The diamond is not only a story about lawyers, and this is the part the profession is least ready for. It brings into the firm a class of senior professionals who are not lawyers at all: data scientists, legal engineers, pricing specialists, AI leads. In the old firm they sat in the back office and were paid as such. In the firm that is coming, they sit on the client-facing team. A data scientist who builds the model that shows a client which of its obligations are exposed, and presents it in the room, is not support staff. The work is economically indistinguishable from a partner’s.


Which forces the awkward question I devote a chapter to in my latest book, Law Firm Partner Compensation: how do you pay such a person? In most jurisdictions a non-lawyer cannot hold equity, so formal partnership is closed to them. Pay them like a senior associate, though, and you will not keep them, because the pool of people who can do this work is small and the competition fierce. The honest answer is to build a structure that behaves like partnership even where the title is forbidden: shadow equity that tracks the firm’s performance and falls when profits fall, bonuses tied to outcomes you can actually measure, and a real voice on the matters they own. Recruit people for partner-level work and pay them like assistants, and they walk. That is not a moral observation. It is arithmetic.


I began by confessing that I had filed Palantir under the Dark Side and left it there, unexamined. The irony is not lost on me that the company I associated with watching people from the shadows is the one that has shown my own profession something clarifying about its future. The light it casts is not flattering. It falls on an industry that has spent two years arguing about chatbots while the real contest moved to the data underneath, where almost no one was looking and almost no one is ready. Kirkland’s half a billion is the part no one else can copy.

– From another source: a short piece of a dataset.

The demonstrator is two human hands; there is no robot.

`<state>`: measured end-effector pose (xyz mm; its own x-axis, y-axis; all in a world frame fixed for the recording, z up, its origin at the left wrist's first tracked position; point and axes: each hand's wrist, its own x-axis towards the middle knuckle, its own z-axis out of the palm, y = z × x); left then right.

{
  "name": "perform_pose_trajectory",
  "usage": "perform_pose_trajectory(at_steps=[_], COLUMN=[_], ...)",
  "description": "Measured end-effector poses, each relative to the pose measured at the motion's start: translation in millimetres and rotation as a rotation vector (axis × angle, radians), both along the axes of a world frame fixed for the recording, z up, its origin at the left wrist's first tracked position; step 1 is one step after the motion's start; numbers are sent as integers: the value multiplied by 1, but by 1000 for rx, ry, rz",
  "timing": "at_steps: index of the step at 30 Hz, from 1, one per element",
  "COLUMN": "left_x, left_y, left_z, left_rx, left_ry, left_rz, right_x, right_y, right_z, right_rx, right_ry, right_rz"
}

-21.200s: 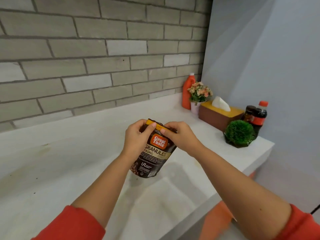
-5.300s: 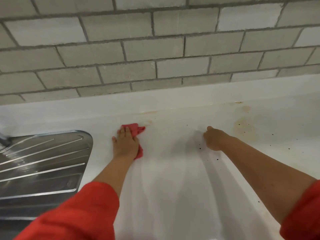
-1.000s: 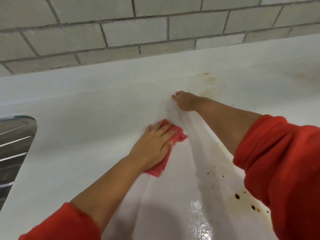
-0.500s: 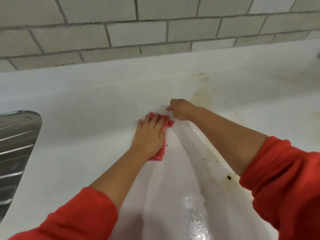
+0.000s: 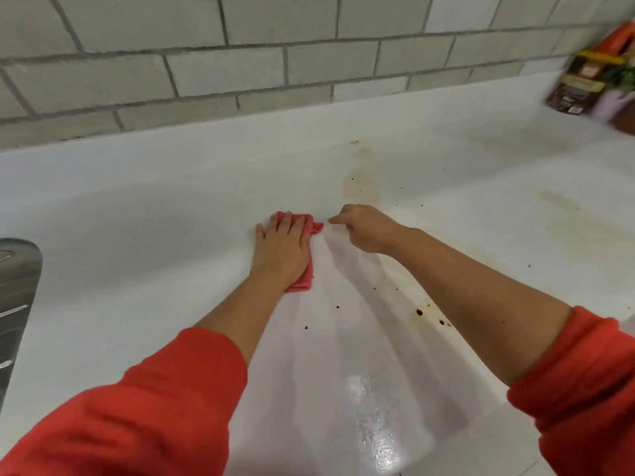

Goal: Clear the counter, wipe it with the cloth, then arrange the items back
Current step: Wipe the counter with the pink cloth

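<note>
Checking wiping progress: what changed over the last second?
The left hand, flat on the red cloth, slid it toward the wall, up beside the right hand. Nothing was gripped or released. The right hand stayed curled on the counter, holding nothing; the brown stains remain.

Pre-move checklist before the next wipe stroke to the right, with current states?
1. Flat cloth under left hand: ok.
2. Rightward path free of right hand: not ok, it rests just beside the cloth.
3. No dark spots on counter: not ok.
4. No yellowish stain near the back edge: not ok.
5. Wiping area free of the pouch: ok, it's far right.
6. Damp enough cloth: cannot tell.
</note>
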<state>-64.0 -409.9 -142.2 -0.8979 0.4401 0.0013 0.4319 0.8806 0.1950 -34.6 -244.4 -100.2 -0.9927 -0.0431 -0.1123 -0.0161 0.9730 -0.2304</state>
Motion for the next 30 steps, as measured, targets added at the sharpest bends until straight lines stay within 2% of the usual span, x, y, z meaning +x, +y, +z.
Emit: perform_pose_trajectory(at_steps=[3,8,11,16,20,25,27,29,30], left_x=[18,73,83,77,86,129,141,146,147], left_y=[8,-2,-20,-19,7,35,38,28,18], left_z=[-1,2,5,3,-2,-2,3,16,22], left_rx=[-7,40,45,100,28,34,177,551,740], left_ry=[-9,-48,-63,-42,12,-33,-140,-317,-334], left_rz=[-28,-242,-300,-101,82,8,4,100,173], right_x=[18,35,51,111,163,185,181,171,164], right_y=[11,13,13,35,56,52,34,5,-11], right_z=[-4,-7,-1,2,-10,-9,-2,5,6], right_rx=[10,-9,-39,-134,-204,-271,-304,-328,-305], right_ry=[-39,-110,-30,155,255,274,294,305,286], right_rz=[-58,-76,-35,-124,-244,-242,-192,-96,-62])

Taking data seriously, and letting non-lawyers into the room where the value is made, costs almost nothing. Which is why so few will do it. There is, it turns out, light from the Dark Side. The only question is who is willing to look at what it shows.


This article is part of a weekly series drawing on the themes of Law Firm Partner Compensation by Jaap Bosman and Jaime Fernández Madero. If you would like to know more about this topic, read the book.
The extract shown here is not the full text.